Green Bay Packers quarterback Aaron Rodgers.

Green Bay Packers quarterback Aaron Rodgers. Credit: AP/Abbie Parr

Get used to plenty more days like Monday, when every tap of the social media refresh button brings a palpitation, when the anxiety of contradictory reports and speculations are swirled with a maddening informational vacuum, and when the theoretical and practical deadlines of the rational world no longer exist.

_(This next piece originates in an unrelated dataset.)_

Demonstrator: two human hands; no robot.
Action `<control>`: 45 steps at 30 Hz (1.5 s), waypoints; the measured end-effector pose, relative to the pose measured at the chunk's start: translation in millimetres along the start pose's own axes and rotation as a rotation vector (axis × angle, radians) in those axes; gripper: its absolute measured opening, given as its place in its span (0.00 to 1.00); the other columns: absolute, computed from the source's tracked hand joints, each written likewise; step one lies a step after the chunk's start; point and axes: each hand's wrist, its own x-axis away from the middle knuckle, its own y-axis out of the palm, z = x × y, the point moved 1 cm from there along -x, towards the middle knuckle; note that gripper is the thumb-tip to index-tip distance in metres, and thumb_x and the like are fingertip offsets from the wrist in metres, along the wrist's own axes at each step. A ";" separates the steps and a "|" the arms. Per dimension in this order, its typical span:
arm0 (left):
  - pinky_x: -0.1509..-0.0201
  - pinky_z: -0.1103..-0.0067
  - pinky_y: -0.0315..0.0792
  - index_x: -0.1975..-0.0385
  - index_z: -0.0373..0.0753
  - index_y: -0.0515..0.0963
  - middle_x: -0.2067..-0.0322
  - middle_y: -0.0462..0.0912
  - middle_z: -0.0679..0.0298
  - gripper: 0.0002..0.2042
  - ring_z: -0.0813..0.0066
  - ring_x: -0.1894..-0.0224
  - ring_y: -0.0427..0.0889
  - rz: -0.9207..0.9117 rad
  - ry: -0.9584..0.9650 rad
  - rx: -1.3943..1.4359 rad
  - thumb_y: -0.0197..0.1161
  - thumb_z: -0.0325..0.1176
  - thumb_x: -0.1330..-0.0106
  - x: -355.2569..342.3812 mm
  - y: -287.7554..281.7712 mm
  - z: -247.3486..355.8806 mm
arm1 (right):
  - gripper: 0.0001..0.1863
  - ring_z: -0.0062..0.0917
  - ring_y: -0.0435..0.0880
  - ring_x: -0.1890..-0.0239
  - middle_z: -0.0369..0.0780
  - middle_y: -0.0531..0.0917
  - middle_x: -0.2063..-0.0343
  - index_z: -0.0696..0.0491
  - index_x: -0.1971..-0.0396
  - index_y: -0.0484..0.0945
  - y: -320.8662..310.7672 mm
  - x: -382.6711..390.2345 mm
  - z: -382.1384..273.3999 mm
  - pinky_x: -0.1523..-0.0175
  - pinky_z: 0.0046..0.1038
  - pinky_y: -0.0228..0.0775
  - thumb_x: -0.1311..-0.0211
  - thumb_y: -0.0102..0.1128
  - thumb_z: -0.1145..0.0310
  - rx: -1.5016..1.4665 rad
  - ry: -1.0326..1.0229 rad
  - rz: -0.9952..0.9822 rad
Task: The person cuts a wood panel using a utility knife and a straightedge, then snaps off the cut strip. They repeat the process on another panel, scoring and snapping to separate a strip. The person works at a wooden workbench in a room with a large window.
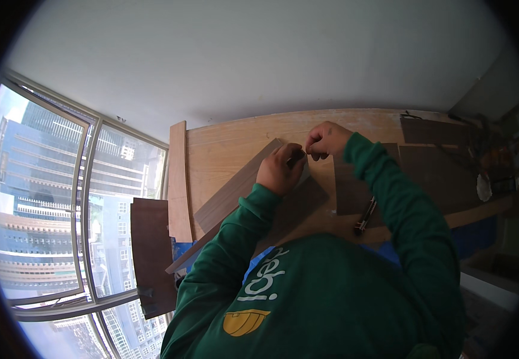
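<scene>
Over the workbench (217, 143), my left hand (280, 169) is curled, with a dark shadowed gap between fingers and thumb. My right hand (325, 142) pinches just beside it, to the upper right, fingertips close to the left ones. What either holds is too small or hidden to make out. A long greyish-brown wooden strip (226, 194) lies diagonally under and left of my left hand. A darker board (298, 206) sits below my hands. A black cutter-like tool (364, 216) rests on a brown panel (349, 179), partly behind my right forearm.
A pale wooden strip (178, 173) stands at the bench's left end, beside a dark reddish-brown sheet (150, 257) and large windows (44, 197). More brown panels (439, 179), assorted tools and a white crumpled item (484, 187) are at the right. A wall runs behind the bench.
</scene>
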 end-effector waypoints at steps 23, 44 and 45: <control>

This is the emotional wormhole the Jets have decided to dive into headfirst with the hopes of ending their half-century of misery. They have the young roster filled with talent and poised to be title contenders, many of them spending their time Monday trying to read tea leaves and sharing optimism right along with everyone else. All they are missing is the player who will become the best quarterback in franchise history — sorry, Joe! — the moment he decides he wants to come along for that ride.

So while alternatives and options kept slipping away to other organizations — with Derek Carr signing in New Orleans last week, Jimmy Garoppolo agreeing to terms with Las Vegas on Monday and even fan favorite and one-time potential answer Mike White departing for Miami — the Jets and their fans were left dangling in uncertainty.

Like it or not, we’re in Aaron Rodgers’ world now.

Even as we wait to see if he’ll actually join us in ours.

Anyone who thought there would be a resolution to this saga just because the NFL opened its period for free agents to begin negotiating with teams at noon Monday, or that it will come by 4 p.m. Wednesday when the new league year begins, doesn’t know Rodgers. It may happen by then, but only coincidently in sync with whatever Dali clocks tick inside his chakras.

The payoff for abiding all of this angst and drama now theoretically will come on 17 or more Sundays starting in September. That’s when the Jets hope they’ll get to employ the services of one of the most prolific and successful passers in the history of the game, a quarterback who already boasts Hall of Fame credentials.

The Jets have waited 50 years for a player of his caliber; what’s another five hours or five days or even five weeks, as long as it happens eventually and translates to a championship?

No one at the parade next February will be groaning about Rodgers’ mercurial ways and smarmy indecisiveness.

As we live through it now, though, it is a little hard to stomach.

When this bizarre and petulant act played out in Green Bay, it was easy to laugh it off as someone else’s problem.

On Monday, it wasn’t quite as humorous.

So consider these past few days and weeks of frustration practice for when Rodgers actually is a Jet .  .  . because odds remain high he will be despite the lack of tangible evidence presented Monday.

Even if things go as smoothly as Woody Johnson imagines they will on the field with Rodgers running the huddles, there are going to be inevitable agita-inducing moments for however long his tenure here lasts. There will be petulant podcasts that come out of nowhere and spark hours of radio and television chatter. There will be quotes that come off as childish or arrogant or pushy or pedantic.

And there will be more offseasons to come spent trying to decipher Rodgers’ motivations, commitment and desire.

That’s the significant baggage Rodgers brings with him.

He’s not a villain, of course. Though these days it’s difficult to vouch for anyone, Rodgers doesn’t seem as if he’ll be one to make the kinds of immature off-field decisions that land players in legal trouble and embarrass organizations. He’s not going to get swept up in New York City party culture. His greatest vice probably would be golfing too much.

That doesn’t mean he won’t be a complicated handful.

The hope is he will be the same quarterback he has been for the better part of the past two decades.

The reality is he’ll be the same person he’s been throughout that journey no matter if or where he winds up playing.